> [ACTIVITY]
Please copy the data exactly as it stands, minus the images.

== Segment start ==

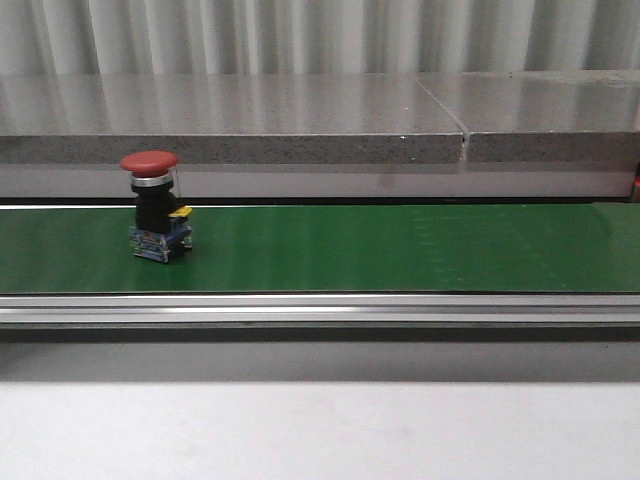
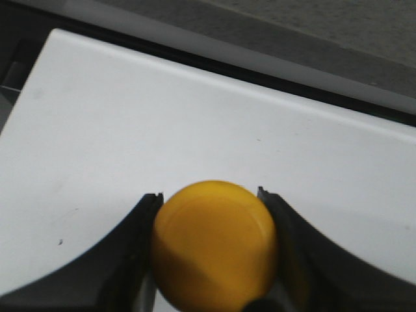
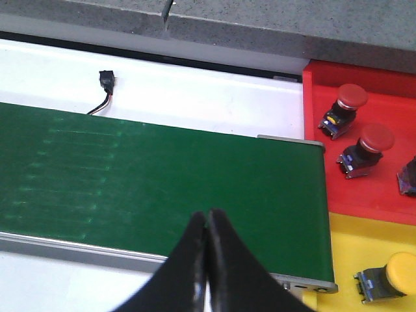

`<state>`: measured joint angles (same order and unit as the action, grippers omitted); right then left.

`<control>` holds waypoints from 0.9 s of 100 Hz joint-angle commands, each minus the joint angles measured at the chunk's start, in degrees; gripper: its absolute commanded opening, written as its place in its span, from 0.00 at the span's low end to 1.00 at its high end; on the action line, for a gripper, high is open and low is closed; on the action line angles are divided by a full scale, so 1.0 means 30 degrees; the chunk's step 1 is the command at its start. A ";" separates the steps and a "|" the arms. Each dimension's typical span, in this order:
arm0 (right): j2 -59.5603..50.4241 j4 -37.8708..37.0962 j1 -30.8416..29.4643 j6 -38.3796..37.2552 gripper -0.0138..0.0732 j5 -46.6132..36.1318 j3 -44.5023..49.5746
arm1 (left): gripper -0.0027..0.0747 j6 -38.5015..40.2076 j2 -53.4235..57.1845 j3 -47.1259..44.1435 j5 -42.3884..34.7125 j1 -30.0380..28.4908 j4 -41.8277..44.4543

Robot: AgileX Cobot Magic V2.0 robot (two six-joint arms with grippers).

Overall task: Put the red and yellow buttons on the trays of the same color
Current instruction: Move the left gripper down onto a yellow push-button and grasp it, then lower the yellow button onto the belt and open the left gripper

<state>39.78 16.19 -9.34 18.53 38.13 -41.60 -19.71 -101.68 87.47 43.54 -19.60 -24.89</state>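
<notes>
A red button [image 1: 150, 163] on a black and blue base stands upright at the left of the green conveyor belt [image 1: 400, 250] in the front view. My left gripper [image 2: 209, 195] is shut on a yellow button [image 2: 214, 244] above a white surface. My right gripper [image 3: 207, 214] is shut and empty over the belt's near edge. The red tray [image 3: 318, 130] holds two red buttons [image 3: 351, 97] [image 3: 376, 138]. The yellow tray [image 3: 364, 240] holds a yellow button [image 3: 398, 276]. Neither arm shows in the front view.
A grey stone ledge [image 1: 300, 120] runs behind the belt. A metal rail [image 1: 320, 308] edges the belt's front, with white table [image 1: 320, 430] below. A small black connector with a wire [image 3: 104, 81] lies on the white surface behind the belt.
</notes>
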 commanded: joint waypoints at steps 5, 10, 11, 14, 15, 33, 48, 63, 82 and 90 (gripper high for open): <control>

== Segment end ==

> [ANSWER TO THIS TASK]
`<state>`: measured joint angles (same order and unit as the action, grippers omitted); right then left.

`<control>` holds waypoints from 0.9 s of 100 Hz joint-angle commands, each minus the joint angles measured at the chunk's start, in degrees; gripper: its absolute commanded opening, written as its place in its span, from 0.00 at the span's low end to 1.00 at its high end; on the action line, for a gripper, high is open and low is closed; on the action line angles are divided by a full scale, so 1.0 means 30 degrees; the chunk's step 1 is the command at its start. A ";" separates the steps and a "|" the arms. Each dimension's typical span, in this order:
arm0 (right): j2 -59.5603..50.4241 j4 -37.8708..37.0962 j1 -30.8416..29.4643 j6 -38.3796..37.2552 gripper -0.0138..0.0732 j5 -46.6132..36.1318 j3 -44.5023..49.5746
arm1 (left): gripper -0.0027..0.0747 j6 -38.5015..40.2076 j2 -53.4235..57.1845 j3 -47.1259..44.1435 j5 -42.3884..34.7125 j1 -30.0380..28.4908 j4 -41.8277..44.4543

Robot: AgileX Cobot Magic V2.0 robot (two six-joint arms with grippers).

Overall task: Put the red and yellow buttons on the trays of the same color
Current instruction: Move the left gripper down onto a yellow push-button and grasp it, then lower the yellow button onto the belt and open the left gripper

<state>39.78 16.19 -9.34 18.53 38.13 -41.60 -19.71 -101.68 87.47 43.54 -19.60 -24.89</state>
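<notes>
A red button [image 1: 150, 163] on a black and blue base stands upright at the left of the green conveyor belt [image 1: 400, 250] in the front view. My left gripper [image 2: 209, 195] is shut on a yellow button [image 2: 214, 244] above a white surface. My right gripper [image 3: 207, 214] is shut and empty over the belt's near edge. The red tray [image 3: 318, 130] holds two red buttons [image 3: 351, 97] [image 3: 376, 138]. The yellow tray [image 3: 364, 240] holds a yellow button [image 3: 398, 276]. Neither arm shows in the front view.
A grey stone ledge [image 1: 300, 120] runs behind the belt. A metal rail [image 1: 320, 308] edges the belt's front, with white table [image 1: 320, 430] below. A small black connector with a wire [image 3: 104, 81] lies on the white surface behind the belt.
</notes>
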 commanded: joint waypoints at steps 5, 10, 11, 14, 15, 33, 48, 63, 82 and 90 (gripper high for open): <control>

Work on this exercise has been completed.